Dataset excerpt ▸

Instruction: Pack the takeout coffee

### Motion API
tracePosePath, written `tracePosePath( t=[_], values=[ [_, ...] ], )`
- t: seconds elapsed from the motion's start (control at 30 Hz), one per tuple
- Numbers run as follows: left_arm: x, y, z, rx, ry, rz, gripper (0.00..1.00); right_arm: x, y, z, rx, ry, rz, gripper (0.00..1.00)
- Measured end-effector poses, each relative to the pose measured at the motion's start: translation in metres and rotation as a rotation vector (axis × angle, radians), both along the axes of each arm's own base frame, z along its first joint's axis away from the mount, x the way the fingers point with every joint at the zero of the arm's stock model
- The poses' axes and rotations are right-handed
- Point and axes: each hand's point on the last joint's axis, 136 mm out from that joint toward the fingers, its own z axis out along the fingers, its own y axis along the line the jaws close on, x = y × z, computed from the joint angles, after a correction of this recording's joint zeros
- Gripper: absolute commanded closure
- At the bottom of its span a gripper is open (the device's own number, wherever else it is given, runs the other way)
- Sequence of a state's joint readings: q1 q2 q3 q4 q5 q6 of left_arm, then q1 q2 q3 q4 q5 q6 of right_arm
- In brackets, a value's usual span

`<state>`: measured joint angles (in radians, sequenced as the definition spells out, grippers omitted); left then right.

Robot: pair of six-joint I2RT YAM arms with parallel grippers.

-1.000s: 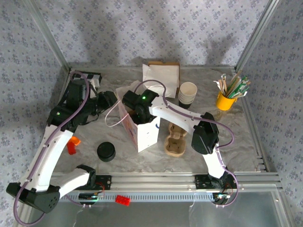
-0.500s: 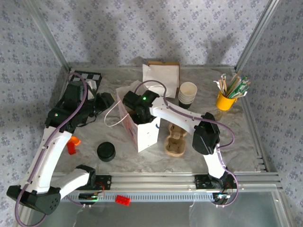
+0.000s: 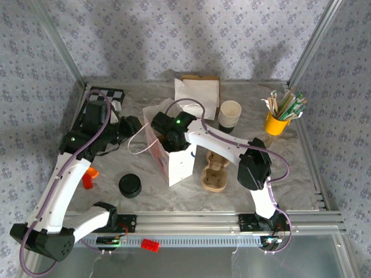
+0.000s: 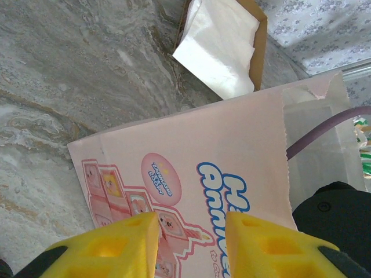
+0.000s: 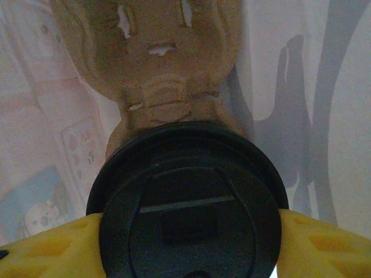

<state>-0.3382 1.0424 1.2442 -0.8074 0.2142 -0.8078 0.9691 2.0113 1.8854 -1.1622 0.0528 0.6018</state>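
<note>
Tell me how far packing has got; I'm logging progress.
Done: the takeout coffee is lidded. In hand: the right gripper holds it inside the paper bag, with a pulp carrier beyond; the left gripper sits at the bag's side. Left: release and withdraw.

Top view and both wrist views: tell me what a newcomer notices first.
The pink-printed paper bag standing mid-table draws the eye first, with the right tool reaching into its open top, clamped on the black-lidded takeout coffee. The left tool hovers open by the bag's left side, and a yellow cup of stirrers stands at the far right.
</note>
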Motion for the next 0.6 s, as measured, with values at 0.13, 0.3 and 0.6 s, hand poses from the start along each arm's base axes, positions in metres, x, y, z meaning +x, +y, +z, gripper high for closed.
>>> tracePosePath(
  t=[0.13,0.3,0.6],
  values=[
    [0.0019,-0.0020,-0.0035,0.004,0.010,-0.010,0.64,0.0009,0.0004,0.0000,0.005,-0.003,-0.001,0.35],
    [0.0025,-0.0027,-0.0050,0.014,0.008,-0.019,0.64,0.0012,0.0008,0.0000,0.006,-0.004,-0.001,0.35],
    [0.0041,-0.0029,-0.0081,0.033,0.008,-0.032,0.64,0.0019,0.0014,-0.0006,0.008,-0.006,-0.002,0.35]
  ],
)
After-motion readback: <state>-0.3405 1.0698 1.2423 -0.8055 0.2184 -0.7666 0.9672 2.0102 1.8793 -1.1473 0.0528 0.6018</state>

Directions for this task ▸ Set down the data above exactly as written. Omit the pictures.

Solved exercise ▸
Instruction: Pack the takeout coffee

### Motion API
tracePosePath, written `tracePosePath( t=[_], values=[ [_, ...] ], )`
- t: seconds elapsed from the motion's start (control at 30 Hz), one per tuple
- Numbers run as follows: left_arm: x, y, z, rx, ry, rz, gripper (0.00..1.00); right_arm: x, y, z, rx, ry, rz, gripper (0.00..1.00)
- Measured end-effector poses, each relative to the pose measured at the motion's start: translation in metres and rotation as a rotation vector (axis × angle, radians), both along the axes of each arm's own base frame, z along its first joint's axis away from the mount, x the way the fingers point with every joint at the zero of the arm's stock model
- The poses' axes and rotations are right-handed
- Point and axes: each hand's point on the last joint's axis, 136 mm out from that joint toward the fingers, its own z axis out along the fingers, its own y axis along the line the jaws close on, x = y × z, computed from the joint angles, after a correction of this recording's joint zeros
- Gripper: absolute commanded closure
- At the bottom of its span a gripper is open (the device's own number, wherever else it is given, runs the other way)
- Sequence of a state's joint readings: q1 q2 q3 q4 q5 q6 of left_arm, then q1 q2 q3 q4 q5 q6 of right_arm
- In brackets, a value's usual span

`<state>`: measured joint angles (in radians, sequenced as the definition spells out, grippers omitted); left then right.

Robot: pair of six-joint I2RT YAM arms with parallel grippers.

-1.000s: 
-0.500s: 
+0.000s: 
+0.000s: 
+0.000s: 

<state>-0.3382 1.0424 1.2442 -0.8074 0.2142 -0.8078 0.9691 2.0113 1.8854 -1.1622 0.0528 0.6018</state>
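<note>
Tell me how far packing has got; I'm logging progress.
Done: the takeout coffee is lidded. In hand: the right gripper holds it inside the paper bag, with a pulp carrier beyond; the left gripper sits at the bag's side. Left: release and withdraw.

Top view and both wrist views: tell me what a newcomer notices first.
The pink-printed paper bag standing mid-table draws the eye first, with the right tool reaching into its open top, clamped on the black-lidded takeout coffee. The left tool hovers open by the bag's left side, and a yellow cup of stirrers stands at the far right.
</note>
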Motion for the next 0.6 s, as measured, with values at 0.13, 0.3 and 0.6 s, hand poses from the start along each arm's base axes, positions in metres, x, y, z meaning +x, +y, +z, gripper high for closed.
>>> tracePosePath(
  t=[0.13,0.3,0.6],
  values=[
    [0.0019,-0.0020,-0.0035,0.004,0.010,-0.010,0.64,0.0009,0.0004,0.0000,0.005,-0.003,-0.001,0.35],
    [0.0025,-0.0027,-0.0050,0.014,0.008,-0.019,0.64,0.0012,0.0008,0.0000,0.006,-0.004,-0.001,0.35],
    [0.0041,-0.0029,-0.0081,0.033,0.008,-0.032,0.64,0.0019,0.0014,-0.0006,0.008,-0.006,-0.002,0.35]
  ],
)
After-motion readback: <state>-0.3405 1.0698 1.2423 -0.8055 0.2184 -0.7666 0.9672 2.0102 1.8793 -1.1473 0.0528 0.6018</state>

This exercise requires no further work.